Het beetje sneeuw dat er gevallen was, mocht geen naam hebben. Toch meende ik in de verte op een picknicktafel in het bos een sneeuwpopje te zien staan. Toen ik dichterbij kwam, bleek mijn vermoeden juist. Het was een zielig wit figuurtje met één oog en mossig haar. Ik begon onbedaarlijk te lachen.
“Wat ben jij een verschrikkelijk lelijk klein opdondertje”, sprak ik het poppetje toe.

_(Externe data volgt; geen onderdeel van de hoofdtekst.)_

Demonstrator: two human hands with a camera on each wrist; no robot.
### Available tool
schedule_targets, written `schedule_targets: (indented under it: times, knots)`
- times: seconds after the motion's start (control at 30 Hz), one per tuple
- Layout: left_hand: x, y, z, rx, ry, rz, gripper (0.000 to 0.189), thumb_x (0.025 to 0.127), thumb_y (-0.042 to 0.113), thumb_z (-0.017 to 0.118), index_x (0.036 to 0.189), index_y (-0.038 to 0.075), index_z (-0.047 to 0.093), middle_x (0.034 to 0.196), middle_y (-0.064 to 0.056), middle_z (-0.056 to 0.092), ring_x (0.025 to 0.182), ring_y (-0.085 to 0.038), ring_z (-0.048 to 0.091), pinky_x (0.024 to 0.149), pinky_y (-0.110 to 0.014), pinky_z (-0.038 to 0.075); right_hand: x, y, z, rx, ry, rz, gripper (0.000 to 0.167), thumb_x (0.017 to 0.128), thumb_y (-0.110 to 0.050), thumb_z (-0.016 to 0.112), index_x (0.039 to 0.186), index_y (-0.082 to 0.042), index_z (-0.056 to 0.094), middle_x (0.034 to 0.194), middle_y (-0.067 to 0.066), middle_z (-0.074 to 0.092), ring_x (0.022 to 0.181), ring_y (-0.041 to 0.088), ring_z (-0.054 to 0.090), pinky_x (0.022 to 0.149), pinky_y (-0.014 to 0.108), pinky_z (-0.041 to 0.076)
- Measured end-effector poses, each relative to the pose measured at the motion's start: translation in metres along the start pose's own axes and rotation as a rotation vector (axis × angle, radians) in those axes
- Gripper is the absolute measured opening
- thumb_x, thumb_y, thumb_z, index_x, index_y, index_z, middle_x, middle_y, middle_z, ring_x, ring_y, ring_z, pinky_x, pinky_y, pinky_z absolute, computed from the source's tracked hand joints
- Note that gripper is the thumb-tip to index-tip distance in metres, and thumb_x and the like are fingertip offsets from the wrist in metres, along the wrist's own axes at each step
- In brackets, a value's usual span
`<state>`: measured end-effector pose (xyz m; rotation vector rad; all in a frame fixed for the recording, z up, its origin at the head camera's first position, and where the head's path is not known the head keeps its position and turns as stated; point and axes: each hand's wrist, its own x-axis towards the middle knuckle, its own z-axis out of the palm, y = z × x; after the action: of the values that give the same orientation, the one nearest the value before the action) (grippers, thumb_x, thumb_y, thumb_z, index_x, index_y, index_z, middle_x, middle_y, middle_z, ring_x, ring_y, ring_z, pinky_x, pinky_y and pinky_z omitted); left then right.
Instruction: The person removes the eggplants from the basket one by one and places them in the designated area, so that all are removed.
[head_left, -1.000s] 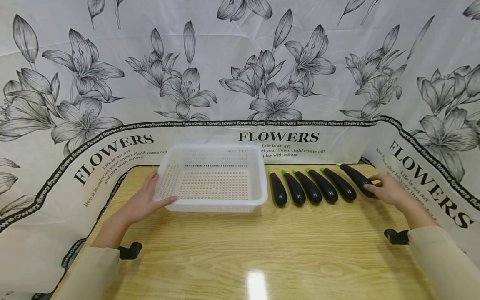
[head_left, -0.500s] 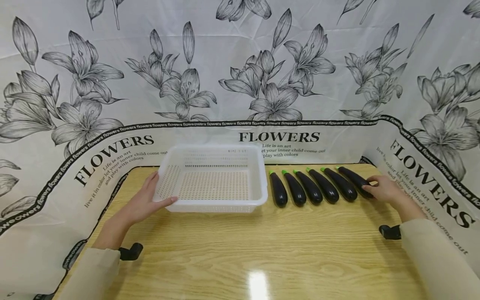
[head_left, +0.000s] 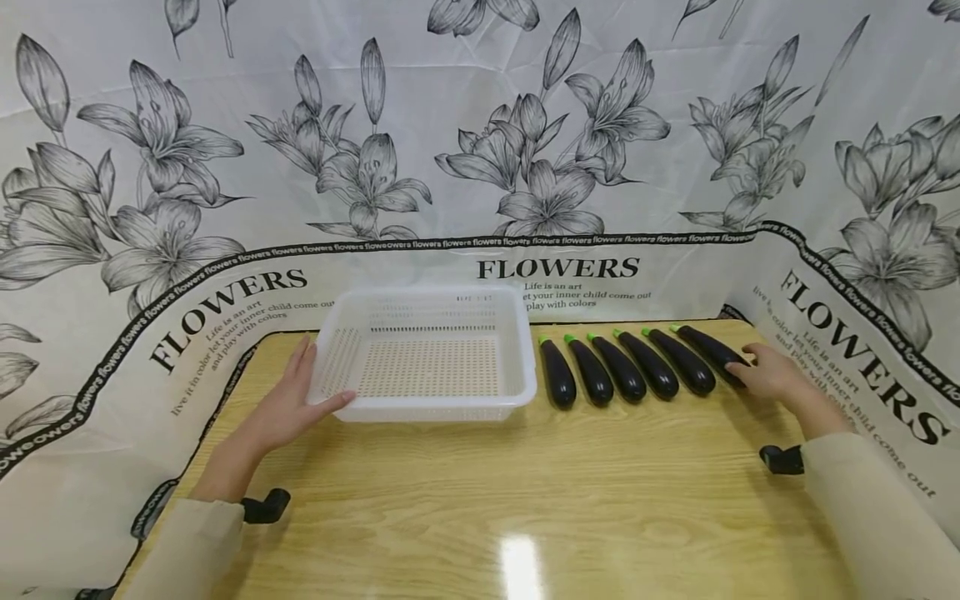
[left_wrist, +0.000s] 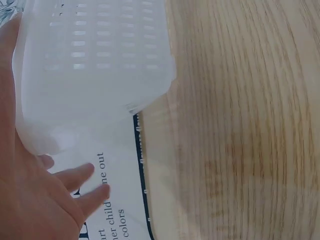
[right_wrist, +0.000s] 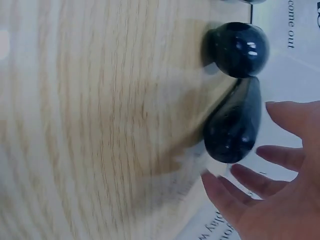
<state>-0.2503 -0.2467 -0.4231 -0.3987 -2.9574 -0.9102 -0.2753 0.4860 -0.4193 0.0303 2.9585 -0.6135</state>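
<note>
A white perforated plastic basket (head_left: 423, 403) stands on the table, left of centre. My left hand (head_left: 288, 404) rests on its left end, thumb along the front corner of the rim; in the left wrist view the other fingers (left_wrist: 75, 176) reach straight and spread beneath the basket's end. Several dark eggplants with green stem ends lie in a row right of the basket. My right hand (head_left: 776, 379) is at the blunt end of the rightmost eggplant (head_left: 705, 346). In the right wrist view its thumb and fingers stand spread around that eggplant (right_wrist: 232, 130), without a closed grip.
The wooden table (head_left: 465, 500) extends in front of the basket and the row. White flower-printed cloth (head_left: 555, 287) rises behind and at both sides. The leftmost eggplant (head_left: 558, 375) lies close to the basket's right end. Black wrist mounts (head_left: 266, 506) show under both sleeves.
My right hand moved slightly left with the rightmost eggplant, bringing it closer to the row; its fingers have since loosened from it. The left hand and basket stay put.
</note>
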Motion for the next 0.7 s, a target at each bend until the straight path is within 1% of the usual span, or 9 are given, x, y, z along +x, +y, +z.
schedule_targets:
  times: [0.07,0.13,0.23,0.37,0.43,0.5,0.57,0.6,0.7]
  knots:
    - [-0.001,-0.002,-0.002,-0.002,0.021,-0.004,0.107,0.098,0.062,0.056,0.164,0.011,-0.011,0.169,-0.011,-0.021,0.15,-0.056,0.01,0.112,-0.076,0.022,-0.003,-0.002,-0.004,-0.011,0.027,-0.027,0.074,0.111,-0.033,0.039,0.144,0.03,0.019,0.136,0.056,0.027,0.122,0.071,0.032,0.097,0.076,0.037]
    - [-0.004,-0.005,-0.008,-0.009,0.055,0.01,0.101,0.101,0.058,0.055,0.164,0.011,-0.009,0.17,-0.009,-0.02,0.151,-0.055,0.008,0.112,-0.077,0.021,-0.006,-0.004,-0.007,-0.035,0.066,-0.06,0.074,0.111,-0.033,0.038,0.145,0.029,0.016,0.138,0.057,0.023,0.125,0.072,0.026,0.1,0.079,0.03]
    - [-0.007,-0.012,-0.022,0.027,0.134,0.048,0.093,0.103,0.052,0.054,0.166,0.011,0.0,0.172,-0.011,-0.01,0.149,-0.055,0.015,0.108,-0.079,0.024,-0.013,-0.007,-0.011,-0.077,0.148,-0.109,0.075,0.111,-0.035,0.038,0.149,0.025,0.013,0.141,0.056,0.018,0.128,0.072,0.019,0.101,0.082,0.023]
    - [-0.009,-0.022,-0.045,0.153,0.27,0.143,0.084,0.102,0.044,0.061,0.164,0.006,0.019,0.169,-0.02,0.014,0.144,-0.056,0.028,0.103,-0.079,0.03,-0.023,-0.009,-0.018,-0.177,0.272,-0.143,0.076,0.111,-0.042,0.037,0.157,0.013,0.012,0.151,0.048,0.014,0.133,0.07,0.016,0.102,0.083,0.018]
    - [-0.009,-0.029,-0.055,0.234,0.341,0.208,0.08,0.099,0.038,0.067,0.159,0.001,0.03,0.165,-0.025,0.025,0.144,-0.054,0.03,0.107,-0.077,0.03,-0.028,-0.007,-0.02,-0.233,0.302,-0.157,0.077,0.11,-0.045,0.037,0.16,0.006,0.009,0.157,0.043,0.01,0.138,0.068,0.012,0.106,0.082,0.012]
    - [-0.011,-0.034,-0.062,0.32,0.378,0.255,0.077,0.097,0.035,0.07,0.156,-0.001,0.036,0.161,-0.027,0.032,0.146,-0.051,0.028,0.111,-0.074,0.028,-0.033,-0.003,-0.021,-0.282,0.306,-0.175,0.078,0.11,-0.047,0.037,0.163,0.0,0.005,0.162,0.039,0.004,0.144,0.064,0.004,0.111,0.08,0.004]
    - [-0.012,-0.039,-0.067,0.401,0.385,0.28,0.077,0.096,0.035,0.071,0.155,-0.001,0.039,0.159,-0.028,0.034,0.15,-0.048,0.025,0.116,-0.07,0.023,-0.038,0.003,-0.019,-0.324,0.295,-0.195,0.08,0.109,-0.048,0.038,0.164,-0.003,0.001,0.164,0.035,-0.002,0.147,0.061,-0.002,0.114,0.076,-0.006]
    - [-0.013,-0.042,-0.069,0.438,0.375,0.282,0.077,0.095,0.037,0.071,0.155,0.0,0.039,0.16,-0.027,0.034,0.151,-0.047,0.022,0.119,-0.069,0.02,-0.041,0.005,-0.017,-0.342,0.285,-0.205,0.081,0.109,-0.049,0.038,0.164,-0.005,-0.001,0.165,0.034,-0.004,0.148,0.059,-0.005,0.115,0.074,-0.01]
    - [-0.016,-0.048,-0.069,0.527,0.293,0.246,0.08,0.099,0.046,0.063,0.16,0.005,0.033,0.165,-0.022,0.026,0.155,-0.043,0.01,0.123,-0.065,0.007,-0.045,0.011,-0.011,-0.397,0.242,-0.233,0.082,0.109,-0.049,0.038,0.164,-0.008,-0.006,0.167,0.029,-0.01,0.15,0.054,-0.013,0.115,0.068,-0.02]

De volgende dag maakte ik dezelfde wandeling en de tafel kwam weer in zicht. Van het sneeuwpopje was weinig meer over. Mijn botte schoffering was hem niet in de koude kleren gaan zitten. Van puur verdriet had het zichzelf tot een plas water gehuild dat van de tafel op de grond gelopen was.
Inmiddels was het weer gaan vriezen.
Met mijn rechtervoet stapte ik op het verwaterde lichaampje dat nu ijs was. Ik verloor mijn evenwicht en mijn enkel klapte dubbel. Ik strompelende kermend naar huis.
Kom je ook van een koude kerm es thuis.
En niet voor het eerst.
ijzingwekkend!
Waarbij warme chocolade daarna de temperatuur weer snel doet stijgen.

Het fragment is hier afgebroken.